About this task: With no additions or omissions, print the listing that follows.

*** Collected data Section Begins ***

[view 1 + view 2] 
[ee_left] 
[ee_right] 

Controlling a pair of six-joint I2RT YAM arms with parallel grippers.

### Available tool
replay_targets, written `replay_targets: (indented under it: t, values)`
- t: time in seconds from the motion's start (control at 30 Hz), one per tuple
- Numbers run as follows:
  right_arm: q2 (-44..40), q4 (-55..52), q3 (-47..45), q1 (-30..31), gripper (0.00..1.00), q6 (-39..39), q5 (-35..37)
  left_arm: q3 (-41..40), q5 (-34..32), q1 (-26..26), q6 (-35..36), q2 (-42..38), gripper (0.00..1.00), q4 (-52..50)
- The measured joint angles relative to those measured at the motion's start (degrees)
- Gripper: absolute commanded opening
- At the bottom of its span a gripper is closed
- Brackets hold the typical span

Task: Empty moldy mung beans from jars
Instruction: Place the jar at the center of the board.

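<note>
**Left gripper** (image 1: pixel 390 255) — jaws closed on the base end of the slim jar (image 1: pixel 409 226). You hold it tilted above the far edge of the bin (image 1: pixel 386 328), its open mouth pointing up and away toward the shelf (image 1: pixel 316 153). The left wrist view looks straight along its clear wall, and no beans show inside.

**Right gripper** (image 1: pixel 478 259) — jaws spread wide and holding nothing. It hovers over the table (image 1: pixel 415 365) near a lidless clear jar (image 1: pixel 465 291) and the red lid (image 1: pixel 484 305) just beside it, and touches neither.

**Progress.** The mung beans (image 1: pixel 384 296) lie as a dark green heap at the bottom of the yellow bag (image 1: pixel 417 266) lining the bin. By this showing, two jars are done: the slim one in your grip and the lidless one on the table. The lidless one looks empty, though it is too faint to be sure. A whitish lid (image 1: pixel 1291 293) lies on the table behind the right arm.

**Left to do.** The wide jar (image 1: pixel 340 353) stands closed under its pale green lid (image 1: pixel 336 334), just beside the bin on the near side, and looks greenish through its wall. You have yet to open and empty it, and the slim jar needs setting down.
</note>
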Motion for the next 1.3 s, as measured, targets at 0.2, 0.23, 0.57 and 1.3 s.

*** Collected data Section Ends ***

Exercise result:
[view 1 + view 2] 
[ee_left] 
[ee_right] 

Controlling a pair of six-joint I2RT YAM arms with parallel grippers.

### Available tool
replay_targets, written `replay_targets: (indented under it: t, values)`
- t: time in seconds from the motion's start (control at 30 Hz), one per tuple
- Numbers run as follows:
  right_arm: q2 (-44..40), q4 (-55..52), q3 (-47..45), q1 (-30..31), gripper (0.00..1.00), q6 (-39..39), q5 (-35..37)
  left_arm: q3 (-41..40), q5 (-34..32), q1 (-26..26), q6 (-35..36), q2 (-42..38), gripper (0.00..1.00), q4 (-52..50)
- The measured joint angles relative to those measured at the motion's start (degrees)
- Gripper: absolute commanded opening
- At the bottom of its span a gripper is closed
- Brackets hold the typical span

Task: Empty moldy mung beans from jars
Instruction: Place the jar at the center of the board.

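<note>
**Left gripper** (image 1: pixel 390 255) — jaws closed on the base end of the slim jar (image 1: pixel 409 226). You hold it tilted above the far edge of the bin (image 1: pixel 386 328), its open mouth pointing up and away toward the shelf (image 1: pixel 316 153). The left wrist view looks straight along its clear wall, and no beans show inside.

**Right gripper** (image 1: pixel 478 259) — jaws spread wide and holding nothing. It hovers over the table (image 1: pixel 415 365) near a lidless clear jar (image 1: pixel 465 291) and the red lid (image 1: pixel 484 305) just beside it, and touches neither.

**Progress.** The mung beans (image 1: pixel 384 296) lie as a dark green heap at the bottom of the yellow bag (image 1: pixel 417 266) lining the bin. By this showing, two jars are done: the slim one in your grip and the lidless one on the table. The lidless one looks empty, though it is too faint to be sure. A whitish lid (image 1: pixel 1291 293) lies on the table behind the right arm.

**Left to do.** The wide jar (image 1: pixel 340 353) stands closed under its pale green lid (image 1: pixel 336 334), just beside the bin on the near side, and looks greenish through its wall. You have yet to open and empty it, and the slim jar needs setting down.
</note>
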Motion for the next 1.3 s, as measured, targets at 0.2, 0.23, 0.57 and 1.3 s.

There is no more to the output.